Effect of inhaling energised air on COPD and pulmonary emphysema:
Prof. Klaus Jung, University of Mainz
The body’s cells all rely on a constant supply of oxygen. The following factors all play a major part in this process: oxygen content of inhaled air, functional efficiency of the respiratory tract, capacity for diffusing oxygen from the alveoli into the vascular system, transportation via an intact vascular system and an adequate number of fully functioning erythrocytes, orderly transfer of oxygen from the capillaries into the tissue, permeable interstice, unimpaired absorption into the individual cells, onward transportation into an adequate number of fully functioning mitochondria as well as optimum enzyme capacity for aerobic metabolism.
Disruption is possible in many places. In the case of pulmonary emphysema the problem lies mainly in the inadequate capacity for diffusing oxygen from the alveoli into the vascular system. In chronic bronchitis this is compounded by inflammation and constriction and even obstruction of the bronchioles and bronchi. The complete picture of COPD is characterised by the additional production and inability to or difficulty in coughing up viscid mucus and increasing shortness of breath (oxygen deficiency).
So there is not a shortage of oxygen in the inhaled air, rather the oxygen is not reaching its target (mitochondria).
Inhaling energised air (via The Spirovital Therapy) reduces this deficit and removes the problem at least to a certain extent. By briefly activating the inhaled air before it enters the respiratory tract, the molecular oxygen in the ambient air, which is actually inert, is activated (by the production of singlet oxygen, a stimulated but non-radicalised form). This active state lasts only fractions of a second. The activated oxygen reverts to its original (normal) state even before the air is inhaled. As a result, the energy previously absorbed is released again and given off to the surrounding water through which the inhaled air is directed. Inhaling atmospheric oxygen also supplies the respiratory tract with energised water due to the inhaled air being saturated with water vapour and this leads to the desired improved oxygen utilisation.

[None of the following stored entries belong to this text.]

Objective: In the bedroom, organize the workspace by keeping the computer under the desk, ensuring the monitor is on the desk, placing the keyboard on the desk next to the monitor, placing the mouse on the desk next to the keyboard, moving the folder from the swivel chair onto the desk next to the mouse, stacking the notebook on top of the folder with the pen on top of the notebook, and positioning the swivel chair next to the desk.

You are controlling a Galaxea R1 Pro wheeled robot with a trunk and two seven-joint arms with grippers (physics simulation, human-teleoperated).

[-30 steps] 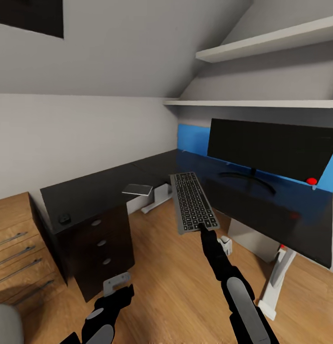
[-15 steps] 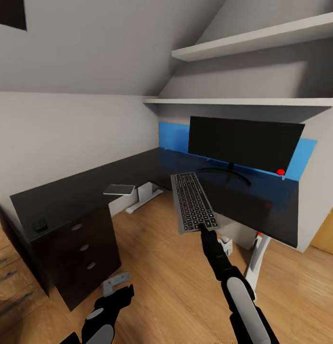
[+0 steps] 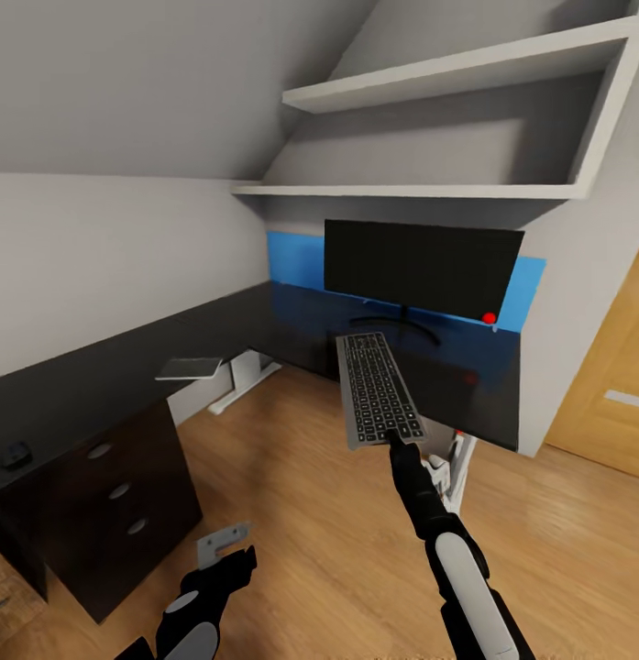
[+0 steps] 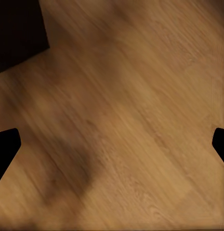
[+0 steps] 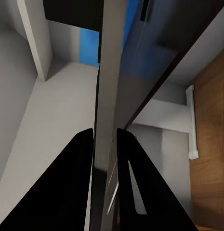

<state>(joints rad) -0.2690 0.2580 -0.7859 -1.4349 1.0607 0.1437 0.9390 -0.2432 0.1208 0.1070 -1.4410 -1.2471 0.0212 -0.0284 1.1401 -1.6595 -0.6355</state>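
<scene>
From my right wrist camera I see the two black fingers (image 5: 75,178) of the right gripper (image 5: 106,144) clamped on the slim grey keyboard (image 5: 109,82), seen edge-on. Past it lie the glossy black tabletop (image 5: 179,53) (blue rear panel (image 5: 90,45) behind), a white leg (image 5: 191,120) and wooden floor (image 5: 208,144).

The surface (image 3: 99,390) runs from the lower left of the frame to the centre right, bending in the corner below two wall shelves (image 3: 429,82) at upper right. The monitor (image 3: 420,266) stands on it at centre, against the rear panel. In front of the monitor, the keyboard (image 3: 379,390) is held above the floor by its near end in the right pincer (image 3: 391,442), its far end over the surface's front edge. The notebook (image 3: 189,368) lies on the surface left of centre, the mouse (image 3: 15,454) at far left (near the frame edge). The left pincer (image 3: 223,543) hangs at lower left over the floor (image 3: 310,513), beside the drawer unit (image 3: 117,500).
</scene>
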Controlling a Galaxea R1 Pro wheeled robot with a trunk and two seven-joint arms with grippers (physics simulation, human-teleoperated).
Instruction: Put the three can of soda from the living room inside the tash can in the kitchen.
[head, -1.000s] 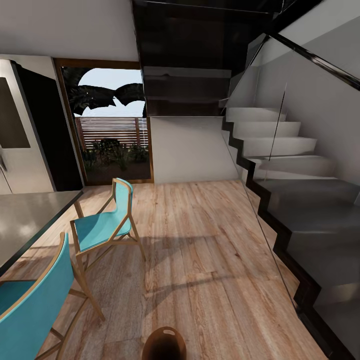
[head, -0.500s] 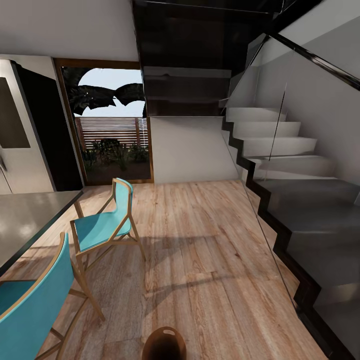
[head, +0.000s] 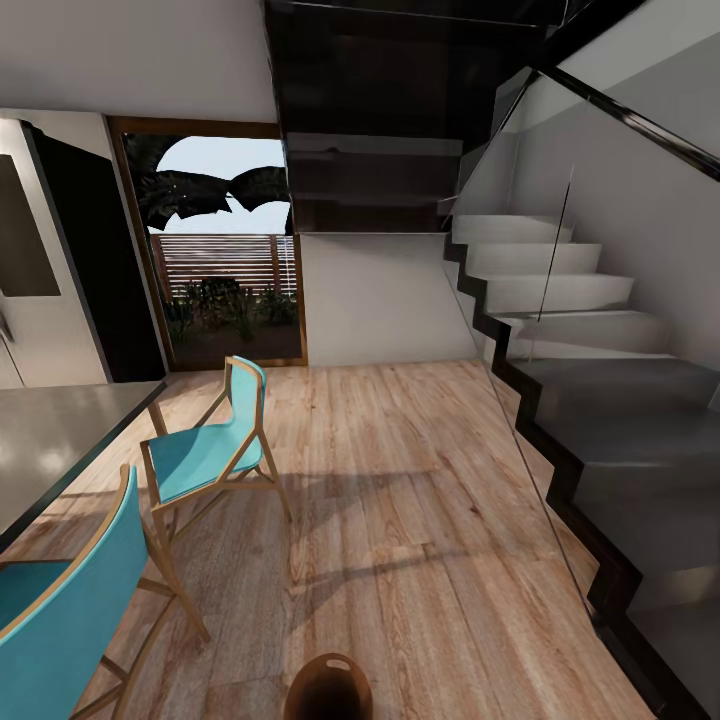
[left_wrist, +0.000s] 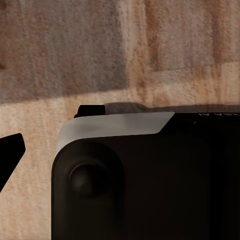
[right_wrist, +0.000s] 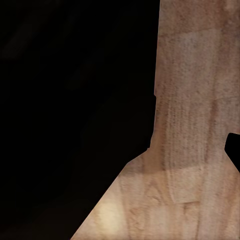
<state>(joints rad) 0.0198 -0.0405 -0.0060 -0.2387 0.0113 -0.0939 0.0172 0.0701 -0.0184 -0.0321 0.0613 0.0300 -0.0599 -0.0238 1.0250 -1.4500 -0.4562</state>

This transfer of energy through water vapour leads firstly to an increase in the erythrocytes of 2,3–diphosphoglycerate (2,3-DPG), an important catalyst of the intermolecular phosphate group make-up in the conversion of 3-PG into 2-PG, an important step in anaerobic alactacid energy production by the erythrocytes. The concentration of 2,3-DPG is generally low. Inhaling energised air can be seen to increase it significantly. As a result 3-PG can be transformed more quickly into 2-PG, in turn accelerating the transition from 1,3-DPG into 3-PG while, at the same time, increasing production of ATP with the result that the oxygen binding curve is shifted to the right. This increases the pO2, at the same O2 saturation or, at lower O2 saturation, the pO2 remains constant. This means that increased oxygen is given off into the atmosphere, equivalent to a possible improvement in the utilisation of oxygen, which also manifests itself in a rise in AVDO2. This mechanism appears to explain the observation that, despite minimal diffusion of oxygen from the alveoli into the vascular system, an adequate oxygen supply can delivered to the individual organ systems by inhaling energised air.

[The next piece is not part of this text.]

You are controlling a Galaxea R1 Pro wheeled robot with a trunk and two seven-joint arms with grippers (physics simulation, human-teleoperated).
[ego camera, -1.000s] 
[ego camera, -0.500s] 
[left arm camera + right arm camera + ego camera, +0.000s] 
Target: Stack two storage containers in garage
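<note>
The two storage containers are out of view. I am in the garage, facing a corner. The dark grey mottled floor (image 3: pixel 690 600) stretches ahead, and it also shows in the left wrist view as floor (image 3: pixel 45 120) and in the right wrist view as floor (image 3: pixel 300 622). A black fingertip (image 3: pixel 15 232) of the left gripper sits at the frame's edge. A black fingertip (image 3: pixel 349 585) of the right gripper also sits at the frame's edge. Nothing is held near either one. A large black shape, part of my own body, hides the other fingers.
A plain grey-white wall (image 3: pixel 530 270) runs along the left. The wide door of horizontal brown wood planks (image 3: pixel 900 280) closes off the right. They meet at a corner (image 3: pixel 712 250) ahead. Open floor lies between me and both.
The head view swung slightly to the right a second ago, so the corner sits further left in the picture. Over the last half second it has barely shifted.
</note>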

A second important effect of inhaling energised air is the increase in immunocompetence. This is caused, firstly, by increased activity of the white blood count, reduced tendency to inflammation and decrease in oxidative stress. Secondly, inhaling energised air (singlet oxygen) has been shown to lead to quenching of reactive oxygen species (ROS) and to a reduction in O2 radical production. Irreversible damage to amino acids in the human body caused by atmospheric nitrate radicals is regarded by experts as the potential cause of respiratory disease.
Further attempts at explanation could be added to the above accounts but will be deliberately withheld as, so far, these are largely theoretical arguments which require experimental validation by means of clinical trials.
Respiratory diseases, especially bronchitis, pulmonary emphysema and COPD, are some of the most common disorders of all. Genetic predisposition plays a minor part; smoking and exposure to environmental toxins are the principal factors behind their development. These conditions cannot be cured (?), however the symptoms can possibly be alleviated. The main symptoms are increasing shortage of breath and increasing production of viscid mucus which is very difficult to cough up. Energised air inhalation can apparently be employed, in addition to other therapeutic measures, to successfully treat both symptoms, firstly by improving utilisation of the (inadequate amount of) oxygen reaching the cells and secondly by aiding immunocompetence (quenching O2 radicals, preventing colds and suppressing inflammation). This is demonstrated by numerous individual accounts from those affected as well as their therapists.